Кырля, очевидно, решивший, что его хотят добить, завопил еще истошней. Охранник тем временем сунул гранату обратно в карман и ловко распечатал пакет, содержащий все необходимое для раненого, начиная от обезболивающих средств и кончая пластырем.
Продезинфицировав рану, охранник наложил на нее стерильный бинт, а дабы снять боль, попытался вколоть Кырле дозу промедола из шприц-тюбика.
Тот, несмотря на рану, защищался руками и ногами, как будто бы его хотели заразить СПИДом. Охранник недоуменно пожал плечами и – не пропадать же добру – прямо через одежду загнал содержимое шприц-тюбика в собственное бедро.
Кырля успокоился только в объятиях Верещалкина.
Гофман-Разумов, уже успевший проголодаться, околачивался в торговых рядах, где местная промышленность выставила образцы своей продукции. Однако получить здесь съестное можно было только за деньги, а тратить свои кровные он не собирался. В конце концов ему удалось втереться в состав комиссии, дегустировавшей кукурузные лепешки, выпекавшиеся прямо на глазах почтенной публики. Занимались этим, кстати говоря, исключительно мужчины, хмурые и небритые, в высоких барашковых папахах – не то пастухи, не то разбойники, не то первое и второе вместе.
Едва только начался танцевальный конкурс, как Костя, сидевший в первом ряду зрителей, понял, что на этот раз Верещалкин оказался прав.
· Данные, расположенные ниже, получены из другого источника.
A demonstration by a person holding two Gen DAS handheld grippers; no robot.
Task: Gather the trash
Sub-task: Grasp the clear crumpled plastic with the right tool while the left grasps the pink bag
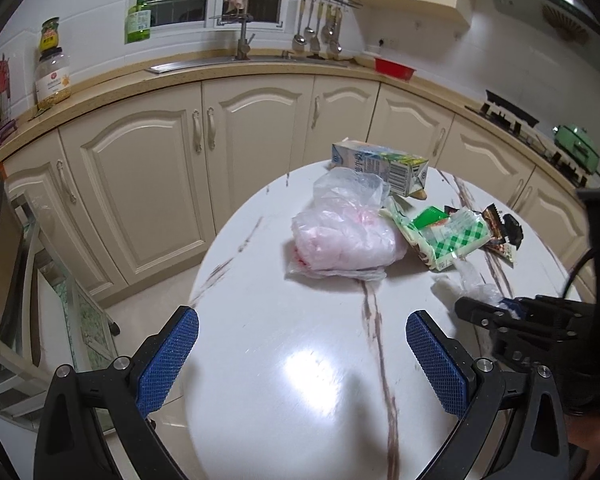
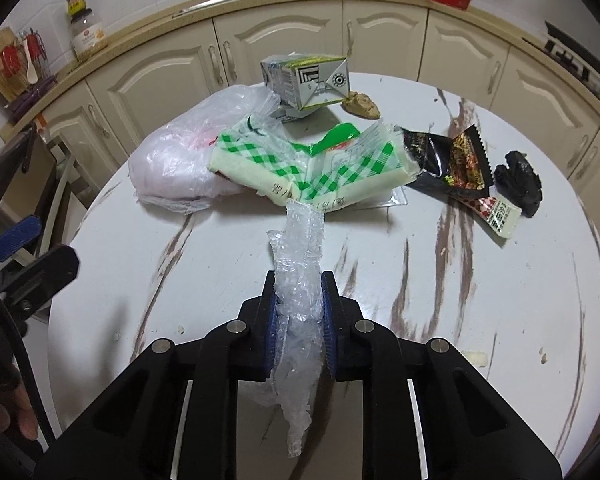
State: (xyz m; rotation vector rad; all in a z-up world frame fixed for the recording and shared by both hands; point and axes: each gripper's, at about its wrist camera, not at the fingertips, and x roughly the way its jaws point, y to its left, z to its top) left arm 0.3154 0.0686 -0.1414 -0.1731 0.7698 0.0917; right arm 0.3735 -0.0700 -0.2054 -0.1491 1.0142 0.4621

Возможность беспрепятственно созерцать голые женские ноги, пусть даже и на диво стройные, не шла ни в какое сравнение с физическими страданиями, которые причиняли зной и пыль.
Где-то Гофман-Разумов, сидя в тени пастушеского шалаша, обжирался пышными лепешками; где-то гарцевал на смирной лошадке Бубенцов; где-то юный Урицкий уже закончил свои дела, из трех только что сотканных ковриков выбрав один, по его мнению, самый лучший; где-то другие прогрессивные писатели под сенью виноградной лозы подсчитывали корзины с сочными гроздьями «изабеллы», а Костя Жмуркин вынужден был жариться на солнцепеке и глотать пыль, обильно выбиваемую танцорами из пересохшей земли.